Technology prototype
Work done on the software side of things started with a research phase to determine the best solution for what we had in mind initially - text-to-speech, speech-to-text, and optical character recognition (OCR). After exploring alternatives such as OpenCV, we decided that Google Cloud would be the best option, as it offered better accuracy and if we used the services within a 3 month timeframe after signing up, we could use the free trial credits.
Afterwards, we focused on preparing a proof of concept for the demo. Given that we were unfamiliar with Google Cloud, we decided to utilize sample code provided by Google on Github and alter it for our specific needs. We added basic modifications to the code and a wrapper function to run through the functionality we planned on achieving, but at the time there was little done in the department of user experience or protection against crashes. By the demo, we had:
- After receiving an OCR input, specific values would be fed into openAI large language learning model using a predetermined prompt
- Following receiving the response from ChatGPT, the text-to-speech would be done through Google Cloud
- Speech to text done through Google Cloud
- A stream would be opened and close after 1 input.
- Participants would be prompted by us to ask the computer a question.
- We created a “form” for people to fill out and fed the sanitized output to Google Cloud
After the demo and following finalizing our design we began to more heavily alter the sample code. As a result of the feedback we received from the demo, we also attempted to get a bit more ambitious. On the coding side of things, this meant more user interaction for a better experience. So, moving forward we primarily focused on a smooth user experience while also attempting to get the program to run through cycles automatically. This meant we needed ways to prompt the user automatically. Simultaneously though, we need to figure out ways to minimize the overall amount of user input, as increased input would in turn mean an increased surface area to cover for bugs and errors. Unfortunately, perhaps due to increased ambitions for a smoother user experience, we did not successfully find the healthy balance we wanted.

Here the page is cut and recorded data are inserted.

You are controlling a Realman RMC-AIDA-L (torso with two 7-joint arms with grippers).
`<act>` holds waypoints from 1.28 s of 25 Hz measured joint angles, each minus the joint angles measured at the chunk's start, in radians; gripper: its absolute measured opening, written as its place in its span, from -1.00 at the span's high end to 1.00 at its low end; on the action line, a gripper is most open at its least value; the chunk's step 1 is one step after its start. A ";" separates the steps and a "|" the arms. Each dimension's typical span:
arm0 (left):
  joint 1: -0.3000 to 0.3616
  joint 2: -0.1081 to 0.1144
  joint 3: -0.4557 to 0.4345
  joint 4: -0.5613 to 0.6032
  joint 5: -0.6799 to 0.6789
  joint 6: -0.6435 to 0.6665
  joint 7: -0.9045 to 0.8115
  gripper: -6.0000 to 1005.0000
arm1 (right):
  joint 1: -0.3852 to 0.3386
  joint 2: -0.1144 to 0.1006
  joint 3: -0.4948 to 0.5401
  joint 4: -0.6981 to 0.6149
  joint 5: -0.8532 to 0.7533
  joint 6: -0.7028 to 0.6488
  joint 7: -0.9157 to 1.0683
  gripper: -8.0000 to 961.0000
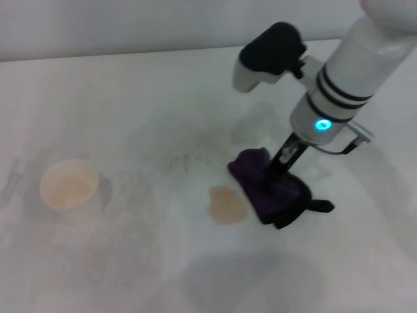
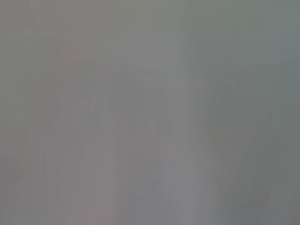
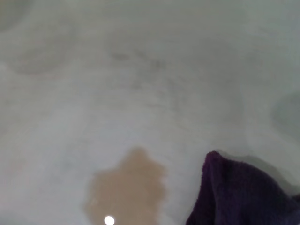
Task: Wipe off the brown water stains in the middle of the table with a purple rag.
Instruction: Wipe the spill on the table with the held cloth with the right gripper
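From my remote console: one white counter (image 1: 130, 91) carrying one brown stain (image 1: 227, 205), one purple rag (image 1: 267, 186) and one paper cup (image 1: 69, 183). One robot arm (image 1: 352, 65) is in view, with one pincer (image 1: 281, 167) at the rag.

A dark purple rag (image 1: 264, 184) with black edging, a light tan-brown stain (image 1: 227, 205), a white table (image 1: 130, 261) with grey smudges, and a cream cup (image 1: 68, 183) are seen.
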State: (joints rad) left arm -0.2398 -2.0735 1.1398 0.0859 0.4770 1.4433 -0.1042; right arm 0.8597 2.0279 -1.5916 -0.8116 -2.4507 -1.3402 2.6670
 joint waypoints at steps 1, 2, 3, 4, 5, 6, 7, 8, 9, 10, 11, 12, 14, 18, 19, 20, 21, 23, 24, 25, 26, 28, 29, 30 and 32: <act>0.002 0.000 0.000 0.000 0.000 0.000 0.000 -0.74 | 0.000 0.000 0.000 0.000 0.000 0.000 0.000 0.84; 0.003 0.000 0.000 0.000 0.000 0.000 0.000 -0.74 | 0.004 0.000 -0.028 0.000 0.032 0.007 0.001 0.84; 0.005 0.000 0.000 0.000 0.000 0.000 0.000 -0.74 | 0.008 0.000 -0.051 0.000 0.062 0.013 0.002 0.84; 0.006 0.000 0.000 0.000 0.000 0.000 0.000 -0.74 | 0.012 0.000 -0.080 0.000 0.092 0.019 0.002 0.84; 0.007 0.000 0.000 0.000 0.000 0.000 0.000 -0.74 | 0.015 0.000 -0.110 0.000 0.119 0.024 0.004 0.84; 0.007 -0.001 0.000 0.000 0.000 0.000 0.000 -0.74 | 0.019 0.000 -0.139 0.000 0.146 0.030 0.006 0.84; 0.007 0.000 0.000 0.000 0.000 0.000 0.000 -0.74 | 0.022 0.000 -0.171 0.000 0.172 0.034 0.009 0.84; 0.006 -0.001 0.000 0.000 0.000 0.000 0.000 -0.74 | 0.027 0.000 -0.199 -0.001 0.199 0.037 0.012 0.84; 0.006 0.000 0.000 0.000 0.000 0.000 0.000 -0.74 | 0.032 0.000 -0.231 -0.004 0.229 0.042 0.014 0.84; 0.005 0.000 0.000 0.000 0.000 0.000 0.000 -0.74 | 0.041 0.000 -0.267 -0.007 0.260 0.044 0.014 0.84; 0.006 0.000 0.000 0.000 0.000 0.001 0.000 -0.74 | 0.049 0.000 -0.294 -0.010 0.286 0.047 0.015 0.84; 0.006 0.000 0.000 0.000 0.000 0.001 0.000 -0.74 | 0.058 0.000 -0.322 -0.012 0.317 0.050 0.016 0.84; 0.007 0.000 0.000 0.000 0.000 0.001 0.000 -0.74 | 0.076 0.000 -0.373 -0.015 0.366 0.060 0.017 0.84; 0.007 0.000 0.000 0.000 0.000 0.000 0.000 -0.74 | 0.098 0.000 -0.397 -0.015 0.378 0.072 0.023 0.84; 0.008 0.000 0.000 0.000 0.000 0.000 0.000 -0.74 | 0.102 0.000 -0.389 -0.010 0.371 0.072 0.024 0.84; 0.010 0.000 0.000 0.000 0.000 0.000 0.000 -0.74 | 0.106 -0.001 -0.376 -0.005 0.360 0.073 0.024 0.84; 0.012 0.000 0.000 0.000 0.000 0.000 0.000 -0.74 | 0.110 -0.002 -0.354 0.003 0.342 0.075 0.024 0.84; 0.016 0.001 0.000 0.000 0.000 0.000 0.001 -0.74 | 0.113 -0.003 -0.304 0.021 0.289 0.075 0.025 0.84; 0.017 0.001 0.000 0.000 0.000 0.000 0.011 -0.74 | 0.112 -0.003 -0.270 0.033 0.252 0.075 0.026 0.84; 0.017 0.001 0.000 0.000 0.000 0.000 0.011 -0.74 | 0.110 -0.004 -0.237 0.045 0.220 0.074 0.026 0.84; 0.017 0.000 0.000 0.000 0.000 0.000 0.016 -0.74 | 0.109 -0.004 -0.210 0.055 0.191 0.074 0.026 0.84; 0.017 0.000 0.000 -0.001 0.000 0.000 0.027 -0.74 | 0.106 -0.006 -0.160 0.073 0.149 0.074 0.026 0.84; 0.017 -0.001 0.000 -0.001 0.000 0.000 0.029 -0.74 | 0.105 -0.007 -0.145 0.077 0.138 0.074 0.026 0.84; 0.017 -0.001 0.000 -0.002 0.000 0.000 0.031 -0.74 | 0.104 -0.008 -0.136 0.078 0.132 0.075 0.026 0.84; 0.017 0.000 0.000 -0.004 0.000 0.000 0.033 -0.74 | 0.099 -0.006 -0.133 0.076 0.132 0.073 0.023 0.84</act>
State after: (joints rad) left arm -0.2224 -2.0735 1.1398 0.0817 0.4770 1.4436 -0.0717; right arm 0.9590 2.0223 -1.7243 -0.7359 -2.3190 -1.2670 2.6902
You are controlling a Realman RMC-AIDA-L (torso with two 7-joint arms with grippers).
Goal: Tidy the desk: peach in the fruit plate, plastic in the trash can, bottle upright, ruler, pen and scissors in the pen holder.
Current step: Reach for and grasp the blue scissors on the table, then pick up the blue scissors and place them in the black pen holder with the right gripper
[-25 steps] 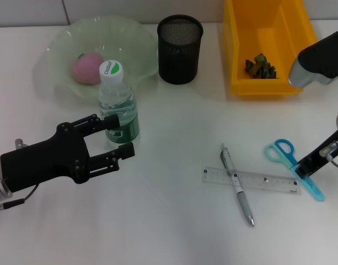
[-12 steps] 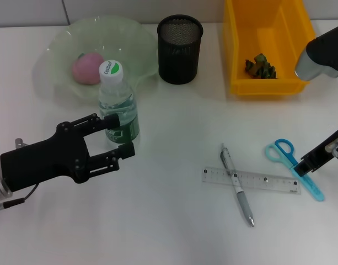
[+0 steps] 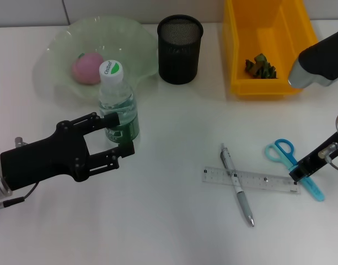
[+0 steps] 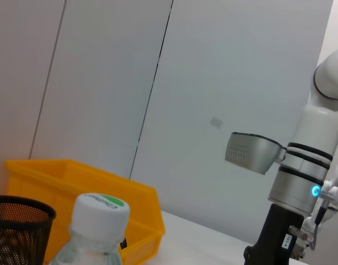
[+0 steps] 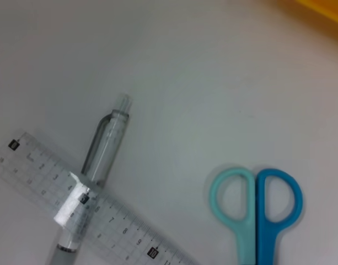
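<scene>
Black left gripper (image 3: 114,134) spread open around the upright clear plastic bottle (image 3: 118,104).
Bottle stands just before the pale green fruit plate (image 3: 133,38); right gripper (image 3: 301,171), grip unclear, hangs over the blue scissors (image 3: 293,159).

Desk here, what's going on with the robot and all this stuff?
The robot is midway through tidying. Its left claw sits open around the upright bottle, one finger on each side. The right claw is down over the scissors, near the ruler's end. The pen lies crossed over the ruler; none is in the pen holder yet. The peach is in the fruit plate and the plastic in the yellow trash can.
</scene>
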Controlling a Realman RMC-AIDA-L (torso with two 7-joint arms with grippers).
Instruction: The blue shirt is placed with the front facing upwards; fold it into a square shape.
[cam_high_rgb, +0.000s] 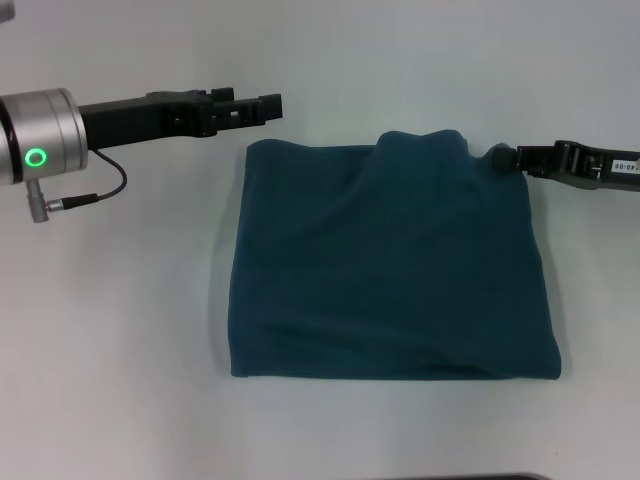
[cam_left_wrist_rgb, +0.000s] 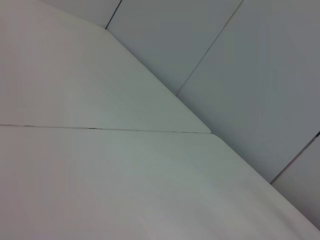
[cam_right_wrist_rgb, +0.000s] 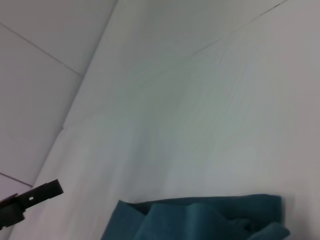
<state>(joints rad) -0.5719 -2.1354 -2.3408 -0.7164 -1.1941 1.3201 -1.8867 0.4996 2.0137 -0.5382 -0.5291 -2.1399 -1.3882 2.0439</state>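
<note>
Your blue shirt (cam_high_rgb: 390, 265) sits mid-table (cam_high_rgb: 120, 330), already folded into a rough square. The right gripper (cam_high_rgb: 510, 160) is at its far right corner, pinching the cloth there. The left gripper (cam_high_rgb: 268, 105) hovers just off the far left corner; can't tell if it's released or clenched.

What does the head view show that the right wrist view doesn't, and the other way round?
Only the head view shows the whole folded blue shirt as a rough square, and the right gripper at its far right corner. Only the right wrist view shows the wall panels past the table's edge. Both show the white table, the shirt's far edge with its raised bunch, and the left gripper off the cloth near the far left corner.
</note>
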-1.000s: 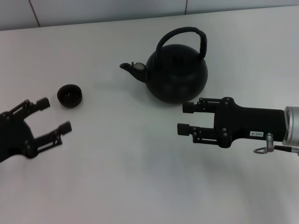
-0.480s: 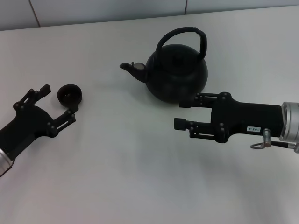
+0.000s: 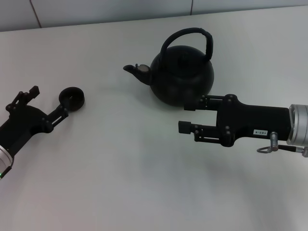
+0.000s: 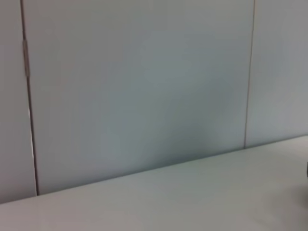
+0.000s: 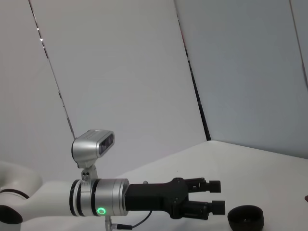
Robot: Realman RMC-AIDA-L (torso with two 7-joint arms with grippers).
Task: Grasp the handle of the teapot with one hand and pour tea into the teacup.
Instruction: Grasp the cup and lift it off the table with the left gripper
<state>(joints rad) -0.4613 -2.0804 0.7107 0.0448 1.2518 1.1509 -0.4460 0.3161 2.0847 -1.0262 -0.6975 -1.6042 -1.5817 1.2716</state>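
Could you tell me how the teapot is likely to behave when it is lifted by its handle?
The teapot looks big and thick-walled, so probably heavy. Hung from the arched handle, it may swing and tip toward the spout. The wrapped top should give the right gripper some friction.

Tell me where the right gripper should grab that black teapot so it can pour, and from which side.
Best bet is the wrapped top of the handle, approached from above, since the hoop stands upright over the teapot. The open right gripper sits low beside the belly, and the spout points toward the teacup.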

During this process, testing was done consistently but assumptions had to be made, as the physical environment was not ready or available to be used for much of the process. Unfortunately this side-by-side development timeline cost us, as we were not able to as thoroughly test our code as we hoped. Although we integrated the physical and computing sides of the project as soon as components were complete, a combination of lack of time but also lack of creativity meant that not all use cases were tested by the time the showcase arrived. This unfortunately meant a rough start to the showcase, where attempts to fix new bugs actually ended up making things worse. However, a workaround was found and for most of the exhibition, things ran smoothly.